Data:
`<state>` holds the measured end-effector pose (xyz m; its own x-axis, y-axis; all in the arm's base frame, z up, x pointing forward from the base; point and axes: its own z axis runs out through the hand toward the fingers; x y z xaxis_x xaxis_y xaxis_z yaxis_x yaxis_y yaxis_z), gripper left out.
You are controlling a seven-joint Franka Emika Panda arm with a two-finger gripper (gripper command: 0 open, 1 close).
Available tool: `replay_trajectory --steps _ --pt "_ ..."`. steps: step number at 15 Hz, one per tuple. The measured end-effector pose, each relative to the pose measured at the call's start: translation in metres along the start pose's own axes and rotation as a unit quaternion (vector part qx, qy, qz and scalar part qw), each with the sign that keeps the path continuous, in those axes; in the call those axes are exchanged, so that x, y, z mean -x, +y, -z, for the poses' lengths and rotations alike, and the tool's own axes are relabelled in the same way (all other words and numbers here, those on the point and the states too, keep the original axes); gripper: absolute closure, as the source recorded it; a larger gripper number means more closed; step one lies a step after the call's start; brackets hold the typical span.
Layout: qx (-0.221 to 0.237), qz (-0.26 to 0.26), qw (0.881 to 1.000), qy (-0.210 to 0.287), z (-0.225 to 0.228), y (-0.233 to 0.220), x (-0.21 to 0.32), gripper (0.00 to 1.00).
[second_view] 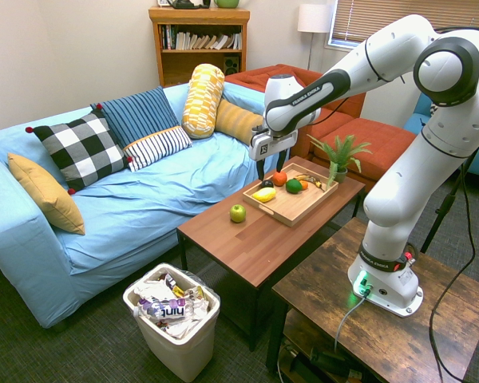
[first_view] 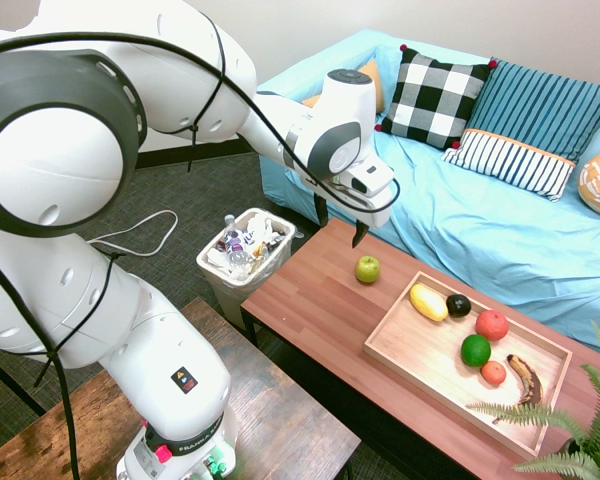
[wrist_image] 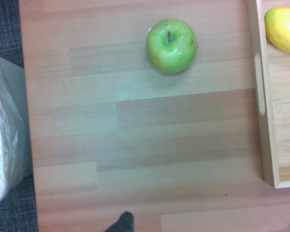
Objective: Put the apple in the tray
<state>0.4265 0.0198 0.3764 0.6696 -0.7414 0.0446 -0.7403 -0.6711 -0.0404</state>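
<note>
- Near the centre of the first exterior view, your apple (first_view: 368, 269) sits on the reddish-brown table (first_view: 310, 290), outside the tray (first_view: 420, 350) at lower right.
- Your gripper (first_view: 340, 222) stands wide open with nothing between its fingers, above the table and apart from the apple.
- If you come down off-centre, one finger could land on the fruit or nudge it; being round, it could roll, perhaps over the table edge towards the bin (first_view: 250, 250) at centre left.
- If you close high on its curved, smooth-looking skin, it may squirt out; you'd want the fingers level with its widest part.
- If you carry it low, it could knock the tray's raised rim and shove the tray or shake the apple loose.
- If you release over the yellow fruit (first_view: 429, 302) or the dark green one (first_view: 475, 350), the apple may bounce off; the bare wood at the tray's near-left part looks safer to you.
- In that view your arm (first_view: 270, 125) comes in from the upper left, its hand at upper centre with fingers pointing down; in the second exterior view it reaches in from the right.
</note>
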Motion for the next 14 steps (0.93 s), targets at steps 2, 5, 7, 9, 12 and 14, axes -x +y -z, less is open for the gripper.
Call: replay_trajectory --steps 2,5,7,9,12,14 --pt "0.001 -0.001 1.0 -0.001 -0.002 -0.001 -0.001 0.0" --pt "-0.008 -0.034 0.999 0.016 -0.014 -0.015 -0.013 0.0" --pt "-0.004 -0.042 0.999 0.015 -0.03 -0.027 -0.026 0.0" --pt "-0.001 -0.05 0.999 0.016 -0.051 -0.043 -0.039 0.0" --pt "0.002 -0.06 0.998 0.017 -0.087 -0.074 -0.057 0.0" --pt "0.011 -0.066 0.998 0.018 -0.113 -0.091 -0.065 0.0"
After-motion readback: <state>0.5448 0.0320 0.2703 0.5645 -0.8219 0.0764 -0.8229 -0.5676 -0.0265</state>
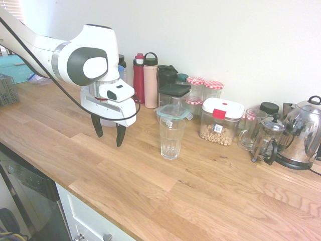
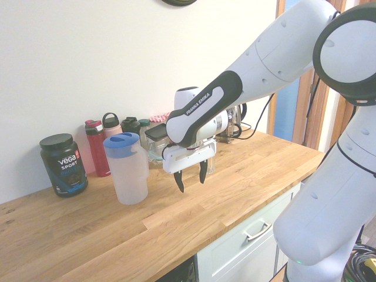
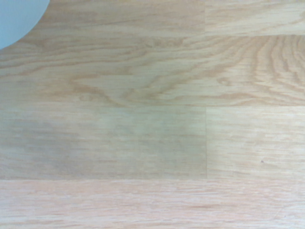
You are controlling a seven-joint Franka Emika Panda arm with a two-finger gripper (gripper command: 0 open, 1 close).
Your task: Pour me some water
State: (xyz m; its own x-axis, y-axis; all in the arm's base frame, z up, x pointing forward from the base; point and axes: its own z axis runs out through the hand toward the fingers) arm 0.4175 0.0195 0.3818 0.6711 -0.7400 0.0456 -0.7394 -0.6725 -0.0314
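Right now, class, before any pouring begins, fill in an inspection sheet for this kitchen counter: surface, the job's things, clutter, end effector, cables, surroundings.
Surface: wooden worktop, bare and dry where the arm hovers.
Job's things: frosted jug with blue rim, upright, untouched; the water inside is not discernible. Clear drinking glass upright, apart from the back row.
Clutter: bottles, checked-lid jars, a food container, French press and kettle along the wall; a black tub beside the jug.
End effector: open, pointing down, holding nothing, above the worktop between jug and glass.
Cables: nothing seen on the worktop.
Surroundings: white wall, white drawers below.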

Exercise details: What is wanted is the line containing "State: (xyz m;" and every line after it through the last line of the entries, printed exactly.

Solution to this task:
State: (xyz m; its own x-axis, y-axis; all in the arm's base frame, z up, x pointing forward from the base; point and axes: its own z axis runs out through the hand toward the fingers) arm 0.4175 0.0195 0.3818 0.6711 -0.7400 0.0456 -0.7394 -0.6725 -0.0314
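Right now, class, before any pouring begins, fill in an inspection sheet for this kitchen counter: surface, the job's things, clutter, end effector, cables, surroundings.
Surface: wooden worktop, bare and dry where the arm hovers.
Job's things: frosted jug with blue rim, upright, untouched; the water inside is not discernible. Clear drinking glass upright, apart from the back row.
Clutter: bottles, checked-lid jars, a food container, French press and kettle along the wall; a black tub beside the jug.
End effector: open, pointing down, holding nothing, above the worktop between jug and glass.
Cables: nothing seen on the worktop.
Surroundings: white wall, white drawers below.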

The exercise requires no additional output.